_Instructions to follow_
Copy exactly the lines of the material below, starting with the first and including the line that holds "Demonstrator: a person".

_Provided data_
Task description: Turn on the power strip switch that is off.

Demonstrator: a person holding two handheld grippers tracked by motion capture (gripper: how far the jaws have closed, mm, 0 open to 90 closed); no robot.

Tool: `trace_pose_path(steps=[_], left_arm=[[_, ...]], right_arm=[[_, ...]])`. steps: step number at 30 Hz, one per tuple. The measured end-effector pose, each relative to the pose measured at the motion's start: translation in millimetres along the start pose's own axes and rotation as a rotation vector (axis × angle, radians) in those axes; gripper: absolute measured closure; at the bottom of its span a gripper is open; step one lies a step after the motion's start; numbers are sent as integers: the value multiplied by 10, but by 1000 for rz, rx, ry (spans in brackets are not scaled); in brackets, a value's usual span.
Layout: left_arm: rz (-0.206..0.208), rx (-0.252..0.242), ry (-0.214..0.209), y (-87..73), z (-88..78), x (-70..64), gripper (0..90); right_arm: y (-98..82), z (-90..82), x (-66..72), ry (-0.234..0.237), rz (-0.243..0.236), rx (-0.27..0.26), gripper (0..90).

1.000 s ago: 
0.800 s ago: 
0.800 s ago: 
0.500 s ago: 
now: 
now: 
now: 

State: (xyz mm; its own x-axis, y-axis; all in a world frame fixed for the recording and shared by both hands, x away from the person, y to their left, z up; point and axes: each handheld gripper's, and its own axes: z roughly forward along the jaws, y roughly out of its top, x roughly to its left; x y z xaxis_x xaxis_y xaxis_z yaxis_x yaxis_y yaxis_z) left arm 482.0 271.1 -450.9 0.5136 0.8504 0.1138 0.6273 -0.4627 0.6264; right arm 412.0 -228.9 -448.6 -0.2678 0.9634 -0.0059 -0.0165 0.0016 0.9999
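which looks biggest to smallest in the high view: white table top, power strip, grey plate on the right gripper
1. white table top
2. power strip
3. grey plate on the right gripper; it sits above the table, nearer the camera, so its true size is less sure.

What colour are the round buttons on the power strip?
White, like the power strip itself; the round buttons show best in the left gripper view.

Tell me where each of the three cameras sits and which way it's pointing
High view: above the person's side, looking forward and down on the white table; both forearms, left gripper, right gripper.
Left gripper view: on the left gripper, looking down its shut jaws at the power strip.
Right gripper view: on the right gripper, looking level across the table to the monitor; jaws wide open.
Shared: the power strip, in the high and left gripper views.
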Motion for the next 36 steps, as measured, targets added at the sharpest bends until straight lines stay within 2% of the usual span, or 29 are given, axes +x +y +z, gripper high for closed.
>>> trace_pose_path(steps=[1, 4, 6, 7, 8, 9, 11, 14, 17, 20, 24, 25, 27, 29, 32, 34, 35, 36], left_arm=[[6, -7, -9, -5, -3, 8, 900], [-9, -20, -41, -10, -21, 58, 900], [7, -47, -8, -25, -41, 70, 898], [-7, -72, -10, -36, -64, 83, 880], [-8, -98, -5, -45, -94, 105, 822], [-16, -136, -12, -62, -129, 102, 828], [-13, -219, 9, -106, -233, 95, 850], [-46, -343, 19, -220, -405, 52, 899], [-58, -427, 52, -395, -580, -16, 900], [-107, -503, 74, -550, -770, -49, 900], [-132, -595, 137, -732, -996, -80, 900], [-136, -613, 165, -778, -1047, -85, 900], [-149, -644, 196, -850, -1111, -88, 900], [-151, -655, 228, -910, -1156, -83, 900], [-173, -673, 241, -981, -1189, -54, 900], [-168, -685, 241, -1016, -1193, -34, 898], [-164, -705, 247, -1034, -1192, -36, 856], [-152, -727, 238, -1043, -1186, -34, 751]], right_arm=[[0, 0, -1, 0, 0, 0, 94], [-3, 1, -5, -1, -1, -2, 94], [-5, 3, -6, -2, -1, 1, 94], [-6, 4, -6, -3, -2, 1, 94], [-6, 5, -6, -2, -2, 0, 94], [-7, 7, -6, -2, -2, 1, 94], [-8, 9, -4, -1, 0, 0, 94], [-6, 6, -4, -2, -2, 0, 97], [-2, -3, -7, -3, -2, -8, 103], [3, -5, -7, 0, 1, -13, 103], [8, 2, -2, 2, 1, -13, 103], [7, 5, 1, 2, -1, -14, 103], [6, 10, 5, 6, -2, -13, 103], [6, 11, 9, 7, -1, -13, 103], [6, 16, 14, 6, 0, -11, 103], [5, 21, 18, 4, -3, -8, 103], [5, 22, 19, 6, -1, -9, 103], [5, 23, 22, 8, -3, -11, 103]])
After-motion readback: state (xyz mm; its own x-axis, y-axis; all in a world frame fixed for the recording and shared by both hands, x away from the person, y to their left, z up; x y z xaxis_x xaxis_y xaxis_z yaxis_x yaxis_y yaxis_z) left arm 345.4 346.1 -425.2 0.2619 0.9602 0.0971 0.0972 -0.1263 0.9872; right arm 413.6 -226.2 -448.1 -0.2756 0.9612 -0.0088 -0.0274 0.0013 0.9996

_Reply_
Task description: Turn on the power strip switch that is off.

Demonstrator: a person holding two handheld grippers tracked by motion capture (gripper: how far the jaws have closed, mm, 0 open to 90 closed); no robot.

The exercise is done, and nothing more is needed.